Blick zurück

Ulf Meyer
27. Juli 2023
Foto: © Günter Richard Wett

Aktuell zeigen die Berliner Architekten Sauerbruch und Hutton ihr Lebenswerk in Tirol: Im Architekturzentrum aut (Architektur und Tirol) in Innsbruck präsentieren sie farbige Modelle ihrer Bauten auf den zugehörigen Transportkisten. Weil diese sehr dicht beisammen stehen, bilden sie eine Art »Sauerbruch-Hutton-Stadt« im ehemaligen Adambräu-Gebäude. Dieser Anblick beeindruckt sehr, kann aber nicht über die Unzulänglichkeiten der Schau hinwegtäuschen – doch der Reihe nach.

Die Zusammenstellung ist eine Variante der Ausstellung »draw, love, build«, die im Jahr 2021 im von Sauerbruch Hutton entworfenen Museum in Mestre zu sehen war. Der damals etwas unglücklich gewählte Titel der Ausstellung ist inzwischen verworfen worden – »open box« heißt die Werkschau nun, denn wie aus Pandoras Kiste werden die Modelle aus ihren Transportboxen ans Tageslicht gebracht. Das passt viel besser.

Foto: © Günter Richard Wett
Foto: © Sauerbruch Hutton

Das Museum Brandhorst in München und das mittlerweile über 30 Jahre alte GSW-Hochhaus in Berlin sind beispielsweise sofort wiederzuerkennen. »Rund und bunt« wird das Œu­v­re der beiden Architekten genannt. Neben diesen bekannten und allseits beliebten Markenzeichen zeigt die Schau jedoch implizit auch, dass hier Gestalter anfangen, eher auf ihr Lebenswerk zurückzuschauen als in die Zukunft: Vom einstigen Elan, von einer der britischen Arup-Schule folgenden Architektur, die überzeugend versucht, mit den Mitteln der Haus- und Gebäudetechnik umweltfreundliche Gebäude zu konzipieren, ist leider wenig geblieben. Der berühmten Sonnenschutz-Fassade des GSW-Hochhauses mit ihren Paneelen in Rosa, Orange und Rot, ein ikonisches Stück Berliner Architekturgeschichte, droht heute der Abriss. In den 1990er-Jahren war der Bau aus technischer und ökologischer Sicht innovativ, doch heute stellen manche sein Konzept infrage. Die bunten Keramikstäbe des M9-Museums in Mestre (2018) wirken hingegen nur wie eine Wiederholung des berühmten Museums Brandhorst (2009) und sind technisch eher konventionell. 

Derlei Kritik, die durchaus erfrischend und stimulierend wirken könnte, ist in der Tiroler Ausstellung freilich nicht zu sehen oder zu hören, schließlich haben die Architekten die Schau selbst kuratiert.
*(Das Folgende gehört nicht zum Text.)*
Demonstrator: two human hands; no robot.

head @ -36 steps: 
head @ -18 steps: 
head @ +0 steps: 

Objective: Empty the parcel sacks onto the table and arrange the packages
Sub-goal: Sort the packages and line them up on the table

Die »Freude an sinnlichen und überraschenden Räumen«, die sie sich mittlerweile zum Ziel gesetzt haben, ist anhand der Modelle nicht zu erleben. Etwa 60 Entwürfe sind im aut zu sehen, sodass, wie bereits angedeutet, ein dichter Modell-Dschungel entsteht. Informationen, Zeichnungen, Fotos und Filme müssen die Besucher*innen aber leider wie schon in Mestre über eine App herunterladen, um dann auf ihr Handy starrend durch die Ausstellung gehen. – Sinnliches Erfahren erlaubt dieses Arrangement definitiv nicht. Stattdessen haben die Architekten im aut eine »Lounge« eingerichtet. Die großen Fenster des Adambräus wurden dafür mit Schattierfarbe angestrichen. Nachts soll die Verglasung die Ausstellung im Stadtraum nahe dem Hauptbahnhof präsent machen. 

Foto: © Günter Richard Wett
Foto: © Günter Richard Wett

Die Ausstellung im aut (Lois Welzenbacher Platz 1, 6020 Innsbruck) läuft noch bis zum 21. Oktober dieses Jahres. Die Öffnungszeiten sind dienstags bis freitags von 11 bis 18 Uhr und samstags von 11 bis 17 Uhr.